Thereafter, Universal—as assignee of the Insured—sent United Auto a demand for payment, and United Auto informed Universal that coverage had been denied due to a material misrepresentation in the Policy Application. Universal then sued United Auto for breach of the Policy, and United Auto raised material misrepresentation as an affirmative defense.
Universal argued that the Insured’s EUO was inadmissible hearsay and was not provided to the Insured as required by Fla. Stat. § 92.33. The trial court determined that the EUO was admissible summary judgment evidence and that no violation of § 92.33 had occurred. Further, since Universal failed to otherwise contest the EUO, the trial court entered Final Summary Judgment in favor of United Auto, and Universal appealed.
On appeal, Universal again did not point to any summary judgment evidence disputing the Insured’s EUO, and merely reasserted the same two (2) arguments. Specifically, Universal argued that the EUO is not admissible because 1) it is inadmissible hearsay and 2) a copy was never provided to the Insured as required by § 92.33.
The Third DCA rejected Universal’s argument that the EUO transcript was inadmissible hearsay because under Florida’s summary judgment standard—which mirrors the Federal summary judgment standard—“hearsay may be used so long as it can be presented in admissible form at trial.” The Court further explained:
Here, the Insured’s admitted misrepresentation in his EUO could be reduced to admissible form if the Insured were to testify directly at trial. It is therefore proper summary judgment evidence. Moreover, because Universal did not offer any evidence of its own to dispute this, the trial court did not err in granting summary judgment based on the Insured’s EUO.
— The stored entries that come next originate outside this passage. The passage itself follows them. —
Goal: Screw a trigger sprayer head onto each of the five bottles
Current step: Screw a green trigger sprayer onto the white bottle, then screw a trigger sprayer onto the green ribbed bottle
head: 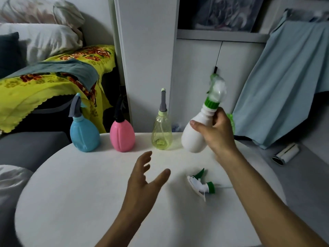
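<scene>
Four bottles [122, 136] capped — one loose sprayer head [201, 185] lying.

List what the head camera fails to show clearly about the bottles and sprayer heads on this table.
- Fifth bottle: only a green sliver shows in the head view; the right hand hides the rest, so whether it has a head is unknown.
- White bottle: its sprayer head is motion-blurred, so how tightly it is screwed on cannot be told.
- Loose sprayer head: its dip tube is too thin to trace.
</scene>
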The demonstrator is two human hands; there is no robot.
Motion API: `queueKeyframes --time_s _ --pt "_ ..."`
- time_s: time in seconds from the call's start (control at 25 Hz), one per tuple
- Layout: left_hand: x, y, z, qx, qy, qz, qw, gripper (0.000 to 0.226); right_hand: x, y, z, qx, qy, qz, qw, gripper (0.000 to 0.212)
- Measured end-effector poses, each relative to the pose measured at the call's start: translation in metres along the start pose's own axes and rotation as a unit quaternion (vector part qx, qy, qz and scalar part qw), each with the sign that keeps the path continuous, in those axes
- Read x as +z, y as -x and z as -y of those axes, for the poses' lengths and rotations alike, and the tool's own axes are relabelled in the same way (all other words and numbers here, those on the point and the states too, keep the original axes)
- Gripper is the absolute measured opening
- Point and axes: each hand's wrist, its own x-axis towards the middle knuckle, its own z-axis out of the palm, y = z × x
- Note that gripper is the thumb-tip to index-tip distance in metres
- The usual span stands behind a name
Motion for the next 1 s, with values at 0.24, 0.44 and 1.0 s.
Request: queueKeyframes --time_s 0.24,0.44,1.0 --pt "-0.01 -0.007 0.003 0.0 0.003 -0.006 1.0 0.042 0.028 -0.06 -0.08 0.012 0.086 -0.016 0.996 0.05" --pt "-0.007 -0.003 0.004 -0.007 0.006 -0.003 1.0 0.04 0.037 -0.054 -0.115 0.027 0.071 -0.041 0.996 0.051" --pt "-0.007 0.005 0.003 0.002 -0.003 0.007 1.0 0.039 -0.043 -0.054 -0.111 0.19 0.286 -0.084 0.936 0.024"
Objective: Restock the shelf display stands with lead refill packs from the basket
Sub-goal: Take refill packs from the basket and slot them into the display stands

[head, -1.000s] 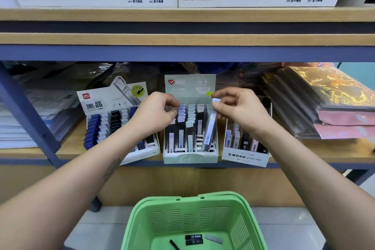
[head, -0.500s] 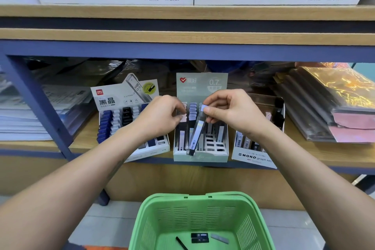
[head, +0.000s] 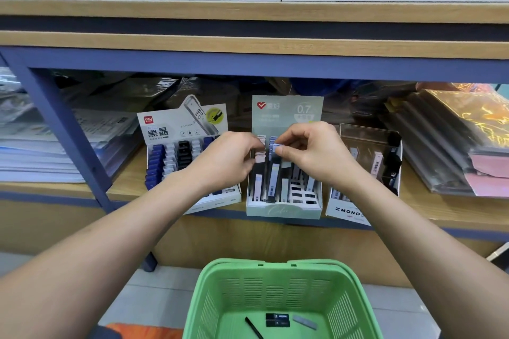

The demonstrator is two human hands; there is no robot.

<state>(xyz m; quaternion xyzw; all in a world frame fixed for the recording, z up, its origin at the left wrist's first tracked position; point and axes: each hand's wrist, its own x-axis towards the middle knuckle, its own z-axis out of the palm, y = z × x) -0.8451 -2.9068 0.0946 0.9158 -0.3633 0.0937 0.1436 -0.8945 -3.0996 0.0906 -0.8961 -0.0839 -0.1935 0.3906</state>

The Third DCA also rejected the argument that Fla. Stat. § 92.33 was violated. In rejecting such an argument, the Court explained that:
the Insured’s EUO was not merely a statement taken by United Auto. It was a sworn statement by the Insured, with counsel present, transcribed by a court reporter and notary public. Universal has cited no authority holding that such an EUO is a written statement under section 92.33. But assuming, arguendo, that this section applies, there are no allegations that United Auto refused to furnish a copy of the statement to the Insured when requested. And it is undisputed that Universal received a copy. We therefore reject Universal’s argument that the Insured’s EUO was inadmissible under section 92.33.
Accordingly, the Third DCA affirmed summary judgment in favor of United Auto “[b]ecause the Insured’s EUO was admissible summary judgment evidence and Universal failed to present any counter evidence to dispute the Insured’s sworn admission that he made a material misrepresentation in his Policy Application.”